⟨

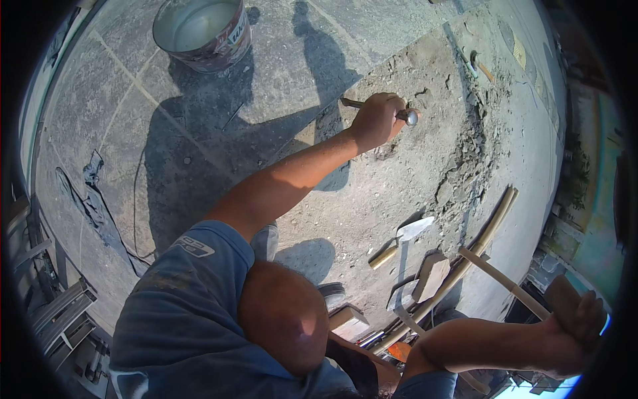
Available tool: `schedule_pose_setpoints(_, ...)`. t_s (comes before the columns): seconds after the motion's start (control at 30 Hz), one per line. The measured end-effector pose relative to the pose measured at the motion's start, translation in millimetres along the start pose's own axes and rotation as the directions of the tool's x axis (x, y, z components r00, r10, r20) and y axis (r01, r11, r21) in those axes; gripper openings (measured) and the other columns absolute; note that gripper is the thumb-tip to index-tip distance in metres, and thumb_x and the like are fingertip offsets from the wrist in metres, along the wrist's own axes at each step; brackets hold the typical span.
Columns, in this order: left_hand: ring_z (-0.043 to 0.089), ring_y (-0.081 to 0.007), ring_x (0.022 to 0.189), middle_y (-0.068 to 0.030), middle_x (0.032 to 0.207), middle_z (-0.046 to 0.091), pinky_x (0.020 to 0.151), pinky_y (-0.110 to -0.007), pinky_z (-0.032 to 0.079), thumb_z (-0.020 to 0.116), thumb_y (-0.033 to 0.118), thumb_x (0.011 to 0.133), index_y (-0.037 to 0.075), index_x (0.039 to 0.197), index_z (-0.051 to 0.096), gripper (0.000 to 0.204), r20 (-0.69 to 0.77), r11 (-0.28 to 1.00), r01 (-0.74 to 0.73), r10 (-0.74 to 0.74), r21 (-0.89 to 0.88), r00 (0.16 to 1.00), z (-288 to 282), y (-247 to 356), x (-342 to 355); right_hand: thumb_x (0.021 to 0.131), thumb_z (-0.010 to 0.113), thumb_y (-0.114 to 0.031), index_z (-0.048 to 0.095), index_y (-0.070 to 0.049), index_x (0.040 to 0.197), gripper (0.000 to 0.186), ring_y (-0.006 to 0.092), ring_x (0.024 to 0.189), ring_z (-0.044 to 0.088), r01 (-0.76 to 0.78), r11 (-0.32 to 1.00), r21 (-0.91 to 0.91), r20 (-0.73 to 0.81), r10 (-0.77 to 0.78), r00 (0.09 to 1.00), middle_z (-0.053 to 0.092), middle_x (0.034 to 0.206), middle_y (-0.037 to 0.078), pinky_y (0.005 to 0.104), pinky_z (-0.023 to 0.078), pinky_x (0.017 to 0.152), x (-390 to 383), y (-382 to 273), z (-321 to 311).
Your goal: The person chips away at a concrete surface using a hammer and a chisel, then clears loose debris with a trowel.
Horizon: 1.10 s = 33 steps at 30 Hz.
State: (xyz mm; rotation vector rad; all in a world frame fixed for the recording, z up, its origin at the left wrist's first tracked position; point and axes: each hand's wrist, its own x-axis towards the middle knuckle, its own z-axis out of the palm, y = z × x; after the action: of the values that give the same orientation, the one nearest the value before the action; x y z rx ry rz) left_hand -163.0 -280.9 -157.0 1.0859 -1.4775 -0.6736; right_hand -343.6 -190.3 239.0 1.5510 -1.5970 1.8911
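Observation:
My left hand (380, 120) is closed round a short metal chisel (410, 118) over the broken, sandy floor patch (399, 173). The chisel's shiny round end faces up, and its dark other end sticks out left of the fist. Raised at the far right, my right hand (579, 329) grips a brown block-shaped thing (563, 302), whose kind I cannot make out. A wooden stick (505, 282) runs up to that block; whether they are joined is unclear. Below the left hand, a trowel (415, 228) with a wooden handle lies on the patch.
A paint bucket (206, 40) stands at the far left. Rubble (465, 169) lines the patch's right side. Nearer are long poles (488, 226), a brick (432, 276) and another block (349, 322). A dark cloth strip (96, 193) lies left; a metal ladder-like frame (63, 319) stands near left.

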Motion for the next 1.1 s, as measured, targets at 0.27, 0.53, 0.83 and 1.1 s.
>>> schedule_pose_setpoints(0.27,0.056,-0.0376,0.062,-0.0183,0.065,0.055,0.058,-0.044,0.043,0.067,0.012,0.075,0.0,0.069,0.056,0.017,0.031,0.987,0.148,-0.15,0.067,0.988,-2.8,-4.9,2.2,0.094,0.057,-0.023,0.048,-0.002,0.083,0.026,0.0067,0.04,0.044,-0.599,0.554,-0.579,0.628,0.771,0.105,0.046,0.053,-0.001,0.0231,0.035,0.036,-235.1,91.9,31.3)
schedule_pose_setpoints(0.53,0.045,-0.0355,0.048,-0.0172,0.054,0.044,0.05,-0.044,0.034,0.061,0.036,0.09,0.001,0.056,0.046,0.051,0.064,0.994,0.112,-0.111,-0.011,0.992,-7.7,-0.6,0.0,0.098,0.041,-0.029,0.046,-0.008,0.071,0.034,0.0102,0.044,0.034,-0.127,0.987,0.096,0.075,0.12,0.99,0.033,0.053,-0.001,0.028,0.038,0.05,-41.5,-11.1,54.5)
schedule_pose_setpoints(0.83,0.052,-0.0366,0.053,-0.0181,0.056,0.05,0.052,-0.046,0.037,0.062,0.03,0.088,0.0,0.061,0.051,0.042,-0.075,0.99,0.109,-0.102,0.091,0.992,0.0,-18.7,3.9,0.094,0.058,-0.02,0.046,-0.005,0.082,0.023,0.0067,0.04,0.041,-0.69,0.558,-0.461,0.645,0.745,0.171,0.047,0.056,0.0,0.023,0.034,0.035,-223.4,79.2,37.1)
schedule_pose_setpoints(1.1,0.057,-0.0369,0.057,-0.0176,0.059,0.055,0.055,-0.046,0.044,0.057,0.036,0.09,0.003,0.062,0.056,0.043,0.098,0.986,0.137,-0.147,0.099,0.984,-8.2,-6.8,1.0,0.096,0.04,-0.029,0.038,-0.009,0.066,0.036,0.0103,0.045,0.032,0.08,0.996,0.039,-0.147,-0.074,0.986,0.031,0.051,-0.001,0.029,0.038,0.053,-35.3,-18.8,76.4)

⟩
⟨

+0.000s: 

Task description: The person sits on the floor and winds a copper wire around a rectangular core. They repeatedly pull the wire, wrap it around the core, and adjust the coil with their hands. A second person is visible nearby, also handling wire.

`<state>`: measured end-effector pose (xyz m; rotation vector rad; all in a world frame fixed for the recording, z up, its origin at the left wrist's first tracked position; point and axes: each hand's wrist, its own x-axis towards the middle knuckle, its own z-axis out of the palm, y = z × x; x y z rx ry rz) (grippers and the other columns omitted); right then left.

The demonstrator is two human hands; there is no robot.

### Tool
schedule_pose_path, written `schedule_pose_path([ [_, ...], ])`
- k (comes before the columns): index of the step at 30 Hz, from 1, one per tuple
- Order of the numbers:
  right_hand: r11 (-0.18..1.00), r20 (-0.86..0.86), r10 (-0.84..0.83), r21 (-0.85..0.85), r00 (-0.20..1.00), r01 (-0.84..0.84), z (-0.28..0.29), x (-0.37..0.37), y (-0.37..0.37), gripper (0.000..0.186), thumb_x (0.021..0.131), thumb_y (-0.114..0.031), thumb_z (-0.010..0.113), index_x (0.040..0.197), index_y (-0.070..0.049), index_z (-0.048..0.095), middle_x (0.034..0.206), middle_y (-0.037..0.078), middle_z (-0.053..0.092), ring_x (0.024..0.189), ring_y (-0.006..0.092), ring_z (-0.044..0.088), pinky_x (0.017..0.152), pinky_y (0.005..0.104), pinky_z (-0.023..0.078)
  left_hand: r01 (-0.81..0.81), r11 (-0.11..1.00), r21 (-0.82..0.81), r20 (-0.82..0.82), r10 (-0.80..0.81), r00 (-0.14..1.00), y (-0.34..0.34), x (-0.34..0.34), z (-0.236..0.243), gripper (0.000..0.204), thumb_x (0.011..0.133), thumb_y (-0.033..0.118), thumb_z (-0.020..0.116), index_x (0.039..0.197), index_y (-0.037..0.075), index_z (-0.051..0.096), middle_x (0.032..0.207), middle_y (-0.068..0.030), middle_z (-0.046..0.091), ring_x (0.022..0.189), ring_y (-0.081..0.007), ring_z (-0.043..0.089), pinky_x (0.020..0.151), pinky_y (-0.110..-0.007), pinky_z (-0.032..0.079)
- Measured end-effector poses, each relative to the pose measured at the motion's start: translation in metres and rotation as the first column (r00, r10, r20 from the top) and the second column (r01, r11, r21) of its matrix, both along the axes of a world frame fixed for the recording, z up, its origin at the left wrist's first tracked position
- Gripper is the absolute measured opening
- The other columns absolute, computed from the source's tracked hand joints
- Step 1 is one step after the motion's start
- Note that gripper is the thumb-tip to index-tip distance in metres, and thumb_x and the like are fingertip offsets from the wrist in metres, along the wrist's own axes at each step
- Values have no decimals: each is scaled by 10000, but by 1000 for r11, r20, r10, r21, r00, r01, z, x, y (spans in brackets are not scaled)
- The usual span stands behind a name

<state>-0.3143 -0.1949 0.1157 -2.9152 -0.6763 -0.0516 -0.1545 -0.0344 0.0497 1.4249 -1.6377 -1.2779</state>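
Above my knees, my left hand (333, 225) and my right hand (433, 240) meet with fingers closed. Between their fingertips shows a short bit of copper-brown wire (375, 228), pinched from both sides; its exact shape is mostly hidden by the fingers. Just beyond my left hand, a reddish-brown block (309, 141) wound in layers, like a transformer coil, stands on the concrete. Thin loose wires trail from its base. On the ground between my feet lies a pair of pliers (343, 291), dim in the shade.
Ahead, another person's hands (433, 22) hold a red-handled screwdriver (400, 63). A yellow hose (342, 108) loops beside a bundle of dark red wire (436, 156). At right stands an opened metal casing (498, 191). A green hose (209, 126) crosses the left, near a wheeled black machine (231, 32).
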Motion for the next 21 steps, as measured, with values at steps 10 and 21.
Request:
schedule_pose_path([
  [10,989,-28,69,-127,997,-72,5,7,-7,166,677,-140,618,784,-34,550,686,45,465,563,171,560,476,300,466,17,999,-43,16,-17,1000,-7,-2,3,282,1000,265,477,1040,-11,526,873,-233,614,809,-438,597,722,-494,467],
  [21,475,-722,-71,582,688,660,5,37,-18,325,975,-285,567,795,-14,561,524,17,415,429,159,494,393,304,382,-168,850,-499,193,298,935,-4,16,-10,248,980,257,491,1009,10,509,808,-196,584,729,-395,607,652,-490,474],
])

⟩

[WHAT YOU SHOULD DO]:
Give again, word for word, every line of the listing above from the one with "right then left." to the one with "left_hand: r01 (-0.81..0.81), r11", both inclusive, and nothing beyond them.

[TASK ANSWER]:
`<state>`: measured end-effector pose (xyz m; rotation vector rad; all in a world frame fixed for the recording, z up, its origin at the left wrist's first tracked position; point and axes: each hand's wrist, its own x-axis towards the middle knuckle, its own z-axis out of the palm, y = z × x; x y z rx ry rz) (grippers and the other columns omitted); right then left.

The demonstrator is two human hands; there is no robot.

### Tool
schedule_pose_path, written `schedule_pose_path([ [_, ...], ])`
- k (comes before the columns): index of the step at 30 Hz, from 1, one per tuple
- Order of the numbers:
  right_hand: r11 (-0.18..1.00), r20 (-0.86..0.86), r10 (-0.84..0.83), r21 (-0.85..0.85), r00 (-0.20..1.00), r01 (-0.84..0.84), z (-0.28..0.29), x (-0.37..0.37), y (-0.37..0.37), gripper (0.000..0.186), thumb_x (0.021..0.131), thumb_y (-0.114..0.031), thumb_z (-0.010..0.113), index_x (0.040..0.197), index_y (-0.070..0.049), index_z (-0.048..0.095), middle_x (0.034..0.206), middle_y (-0.037..0.078), middle_z (-0.053..0.092), ring_x (0.024..0.189), ring_y (-0.006..0.092), ring_z (-0.044..0.088), pinky_x (0.017..0.152), pinky_y (0.005..0.104), pinky_z (-0.023..0.078)
  left_hand: r01 (-0.81..0.81), r11 (-0.11..1.00), r21 (-0.82..0.81), r20 (-0.82..0.82), r10 (-0.80..0.81), r00 (-0.14..1.00), y (-0.34..0.34), x (-0.34..0.34), z (-0.236..0.243), gripper (0.000..0.204), thumb_x (0.011..0.133), thumb_y (-0.033..0.118), thumb_z (-0.020..0.116), index_x (0.039..0.197), index_y (-0.037..0.075), index_z (-0.051..0.096), middle_x (0.032..0.207), middle_y (-0.068..0.030), middle_z (-0.046..0.091), ring_x (0.022..0.189), ring_y (-0.081..0.007), ring_z (-0.043..0.089), pinky_x (0.020..0.151), pinky_y (-0.110..-0.007), pinky_z (-0.032..0.079)

Nothing else belongs in the answer.